La collaboration H.E.S.S.
L'équipe H.E.S.S. (High Energy Stereoscopic System, système stéreoscopique de haute énergie) est composée de scientifiques venant d'Allemagne, France, Grande-Bretagne, République Tchèque, Irlande, Arménie, Afrique du Sud et Namibie.
Le détecteur
Les résultats ont été obtenus avec les télescopes H.E.S.S. (High Energy Stereoscopic System, système stéréoscopique de haute énergie) situés en Namibie, dans le sud-ouest de l'Afrique. Ce système de quatre télescopes de 13 m de diamètre est actuellement le détecteur de gamma de très haute énergie le plus sensible au monde. Les rayons gamma qui pénètrent dans l'atmosphère génèrent une cascade de particules. Ces particules émettent un flash de lumière bleue peu intense, appelée lumière Tcherenkov et ne durant que quelques milliardièmes de seconde. Cette lumière est réfléchie par les miroirs de 107 m2 puis enregistrée par des caméras ultra-sensibles. Chaque image donne la position dans le ciel d'un photon gamma, et son énergie. Les objets célestes émettant un rayonnement gamma sont cartographiés avec H.E.S.S. à partir des directions d'arrivée dans le ciel de chaque photon gamma.

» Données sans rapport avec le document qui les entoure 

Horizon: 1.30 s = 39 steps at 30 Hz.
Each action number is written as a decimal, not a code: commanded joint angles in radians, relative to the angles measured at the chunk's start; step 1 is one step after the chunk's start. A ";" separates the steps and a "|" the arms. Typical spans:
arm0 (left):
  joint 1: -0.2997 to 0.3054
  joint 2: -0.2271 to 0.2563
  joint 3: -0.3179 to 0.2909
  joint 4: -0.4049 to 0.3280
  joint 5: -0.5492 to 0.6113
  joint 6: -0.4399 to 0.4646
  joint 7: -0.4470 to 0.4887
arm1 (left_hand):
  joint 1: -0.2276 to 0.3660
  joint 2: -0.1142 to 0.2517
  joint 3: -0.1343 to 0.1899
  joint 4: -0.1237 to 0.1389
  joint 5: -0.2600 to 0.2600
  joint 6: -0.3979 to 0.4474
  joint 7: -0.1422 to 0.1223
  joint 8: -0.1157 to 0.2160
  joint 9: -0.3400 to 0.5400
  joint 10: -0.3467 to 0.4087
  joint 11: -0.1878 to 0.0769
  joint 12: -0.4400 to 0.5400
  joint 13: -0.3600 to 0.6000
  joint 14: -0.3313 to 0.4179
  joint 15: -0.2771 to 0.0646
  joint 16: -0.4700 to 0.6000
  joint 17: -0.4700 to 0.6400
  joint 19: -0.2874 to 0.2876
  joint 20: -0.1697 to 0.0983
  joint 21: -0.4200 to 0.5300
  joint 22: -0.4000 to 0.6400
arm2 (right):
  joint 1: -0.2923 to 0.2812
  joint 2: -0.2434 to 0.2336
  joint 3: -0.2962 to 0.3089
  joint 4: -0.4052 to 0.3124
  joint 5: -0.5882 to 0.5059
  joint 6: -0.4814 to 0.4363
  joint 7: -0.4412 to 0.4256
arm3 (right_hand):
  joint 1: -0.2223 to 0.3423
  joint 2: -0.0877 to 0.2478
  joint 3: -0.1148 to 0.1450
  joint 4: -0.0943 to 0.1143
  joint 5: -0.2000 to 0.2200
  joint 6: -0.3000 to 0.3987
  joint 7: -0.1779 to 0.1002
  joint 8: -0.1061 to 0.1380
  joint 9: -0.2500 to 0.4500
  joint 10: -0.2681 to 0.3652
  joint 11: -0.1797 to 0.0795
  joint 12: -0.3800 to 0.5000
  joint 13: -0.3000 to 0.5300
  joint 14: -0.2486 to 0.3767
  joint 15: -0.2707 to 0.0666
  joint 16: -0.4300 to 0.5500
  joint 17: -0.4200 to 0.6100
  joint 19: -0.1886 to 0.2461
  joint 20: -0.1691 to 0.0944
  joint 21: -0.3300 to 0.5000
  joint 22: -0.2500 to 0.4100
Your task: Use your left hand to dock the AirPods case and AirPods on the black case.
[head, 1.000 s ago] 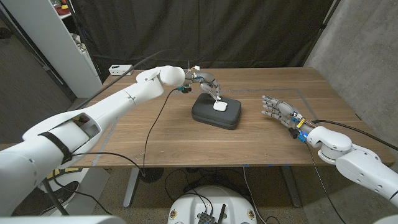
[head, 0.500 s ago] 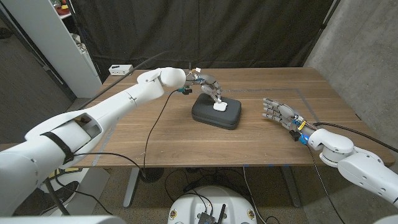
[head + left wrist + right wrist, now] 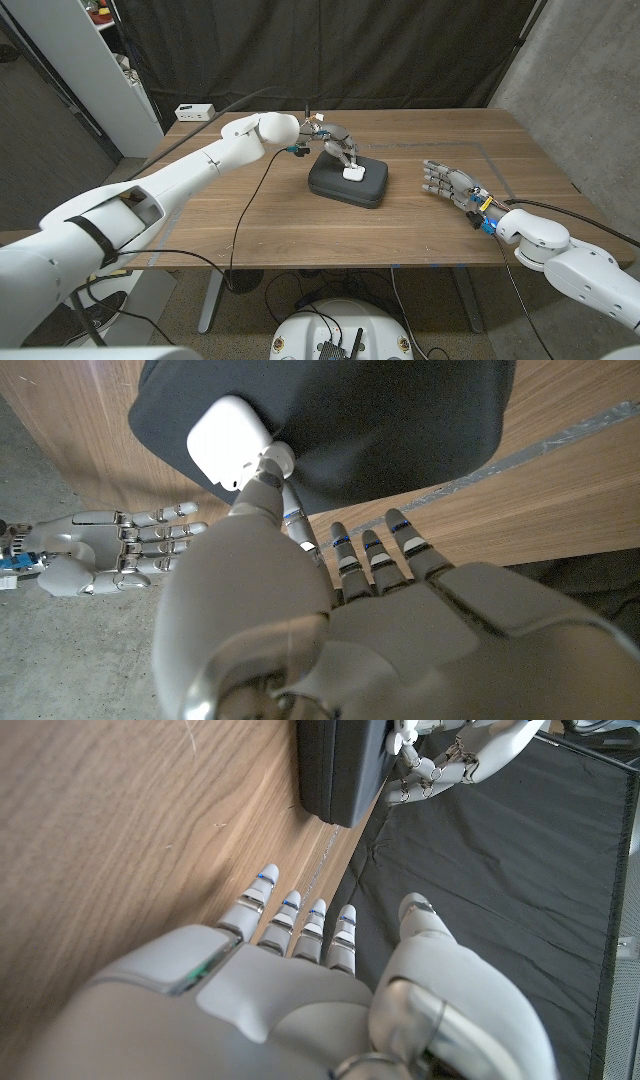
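Table (image 3: 250,215) of brown wood carries everything, and the black case (image 3: 349,180) near its middle is the landmark to steer by. Largest on the scene is the left arm, reaching in over the table to the case; its left hand (image 3: 335,143) hangs above the case's far-left part, fingers pointing down. The right hand (image 3: 447,182) waits well to the right of the case, fingers straight and a little apart, holding nothing.

On top of the case, toward its far side, sits the white AirPods case (image 3: 354,171), a small rounded box. In the left wrist view that box (image 3: 230,443) lies on the dark lid just past the tip of one finger (image 3: 262,498), which touches its edge or comes very close; I can't tell whether it is pinched or only nudged. The other fingers are spread and apart from it. The box's long axis seems to run crosswise to the reaching finger.

So the box lies straight ahead of the left fingertips, on the case already. Of the loose AirPods I can make out nothing certain.
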 commanded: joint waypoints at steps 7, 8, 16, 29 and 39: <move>0.011 0.015 -0.003 -0.050 0.025 0.024 -0.009 | 0.004 0.023 0.001 0.003 0.000 -0.015 0.002 -0.016 -0.001 0.000 0.011 -0.007 0.007 0.002 -0.059 -0.002 0.003 0.001 0.016 -0.003 0.006 | -0.008 0.006 0.002 0.008 -0.001 0.006 0.008 | -0.003 0.008 0.002 -0.004 0.007 0.002 0.001 0.004 0.002 0.001 -0.005 0.003 0.002 -0.003 -0.054 0.009 0.004 -0.004 -0.003 0.004 0.001; 0.012 0.016 -0.003 -0.053 0.027 0.026 -0.008 | 0.004 0.024 0.001 0.003 0.000 -0.016 0.002 -0.017 -0.002 0.000 0.012 -0.007 0.007 0.003 -0.058 -0.001 0.002 0.001 0.017 -0.003 0.006 | -0.008 0.007 0.002 0.008 0.001 0.004 0.007 | -0.003 0.008 0.002 -0.003 0.007 0.001 0.000 0.004 0.002 0.001 -0.008 0.003 0.002 -0.003 -0.054 0.009 0.004 -0.004 -0.003 0.004 0.001; 0.014 0.021 -0.005 -0.063 0.035 0.028 -0.011 | 0.005 0.028 0.002 0.003 0.000 -0.013 0.001 -0.019 -0.003 0.003 0.012 -0.006 0.007 0.002 -0.057 -0.001 0.002 0.001 0.018 -0.004 0.006 | -0.007 0.007 0.000 0.006 0.000 0.002 0.007 | -0.006 0.007 0.002 -0.003 0.006 0.002 0.001 0.004 0.002 0.002 -0.001 0.004 0.002 -0.002 -0.055 0.010 0.005 -0.004 -0.002 0.004 0.001; 0.022 0.036 -0.010 -0.083 0.043 0.033 -0.024 | -0.003 0.035 0.001 0.009 -0.001 -0.034 0.001 -0.035 -0.007 0.002 0.012 -0.006 0.008 0.003 -0.057 -0.001 0.002 -0.001 0.020 -0.005 0.007 | -0.009 0.006 -0.003 -0.005 -0.001 -0.005 -0.002 | -0.008 0.006 0.002 -0.003 0.006 0.001 0.000 0.004 0.002 0.004 -0.001 0.005 0.002 -0.003 -0.053 0.011 0.005 -0.005 -0.001 0.005 0.001; 0.024 0.060 -0.015 -0.123 0.064 0.046 -0.046 | -0.020 0.038 -0.004 0.018 -0.002 -0.072 -0.021 -0.064 -0.017 -0.005 0.014 -0.010 0.008 -0.003 -0.051 -0.002 0.003 -0.007 0.024 -0.008 0.007 | -0.002 0.004 -0.008 -0.006 0.000 -0.015 -0.002 | -0.012 0.009 0.003 0.000 0.006 0.002 -0.006 0.004 0.002 0.003 -0.005 0.005 0.002 -0.003 -0.053 0.013 0.006 -0.005 -0.002 0.005 0.001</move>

Les télescopes H.E.S.S. sont le résultat de plusieurs années d'efforts par une collaboration internationale de plus de 100 scientifiques et ingénieurs en provenance d'Allemagne, France, Grande-Bretagne, Irlande, République Tchèque, Arménie, Afrique du Sud et du pays hôte, la Namibie. L'instrument a été inauguré en septembre 2004 par le Premier Ministre de Namibie, Theo-Ben Gurirab, et les premières observations ont déjà permis de nombreuses découvertes importantes, dont la première image astronomique résolue d'un reste de supernova en rayons gamma de hautes énergies (Nature 432, p75). La France participe à leur financement à hauteur d'un tiers.